= Exercise objective =
All of the data below is to be copied exactly.

= Information supplied =
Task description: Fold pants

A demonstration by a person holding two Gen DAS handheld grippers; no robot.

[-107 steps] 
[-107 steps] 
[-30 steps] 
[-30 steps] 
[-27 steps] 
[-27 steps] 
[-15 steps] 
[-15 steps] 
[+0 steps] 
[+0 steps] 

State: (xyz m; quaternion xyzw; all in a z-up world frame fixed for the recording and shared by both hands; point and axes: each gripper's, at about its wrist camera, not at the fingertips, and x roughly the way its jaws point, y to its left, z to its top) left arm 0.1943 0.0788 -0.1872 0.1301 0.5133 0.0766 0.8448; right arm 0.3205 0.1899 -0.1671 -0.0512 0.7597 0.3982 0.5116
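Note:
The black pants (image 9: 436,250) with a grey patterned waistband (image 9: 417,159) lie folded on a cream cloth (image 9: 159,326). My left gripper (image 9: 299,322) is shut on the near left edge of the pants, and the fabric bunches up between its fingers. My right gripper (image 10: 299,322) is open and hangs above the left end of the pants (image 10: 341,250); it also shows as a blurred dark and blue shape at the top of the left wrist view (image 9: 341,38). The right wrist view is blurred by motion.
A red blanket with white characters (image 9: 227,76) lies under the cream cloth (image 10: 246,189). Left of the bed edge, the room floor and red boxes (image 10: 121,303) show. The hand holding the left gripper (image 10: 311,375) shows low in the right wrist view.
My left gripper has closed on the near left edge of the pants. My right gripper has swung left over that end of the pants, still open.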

= Output for this exercise =
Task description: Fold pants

A demonstration by a person holding two Gen DAS handheld grippers; no robot.

[-107 steps] 
[-107 steps] 
[-30 steps] 
[-30 steps] 
[-27 steps] 
[-27 steps] 
[-15 steps] 
[-15 steps] 
[+0 steps] 
[+0 steps] 

State: (xyz m; quaternion xyzw; all in a z-up world frame fixed for the recording and shared by both hands; point and axes: each gripper's, at about its wrist camera, not at the fingertips, and x roughly the way its jaws point, y to its left, z to its top) left arm 0.1943 0.0788 -0.1872 0.1301 0.5133 0.0766 0.8448; right arm 0.3205 0.1899 -0.1671 -0.0512 0.7597 0.3982 0.5116
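Note:
The black pants (image 9: 436,250) with a grey patterned waistband (image 9: 417,159) lie folded on a cream cloth (image 9: 159,326). My left gripper (image 9: 299,322) is shut on the near left edge of the pants, and the fabric bunches up between its fingers. My right gripper (image 10: 299,322) is open and hangs above the left end of the pants (image 10: 341,250); it also shows as a blurred dark and blue shape at the top of the left wrist view (image 9: 341,38). The right wrist view is blurred by motion.
A red blanket with white characters (image 9: 227,76) lies under the cream cloth (image 10: 246,189). Left of the bed edge, the room floor and red boxes (image 10: 121,303) show. The hand holding the left gripper (image 10: 311,375) shows low in the right wrist view.
My left gripper has closed on the near left edge of the pants. My right gripper has swung left over that end of the pants, still open.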

The exercise contains nothing more.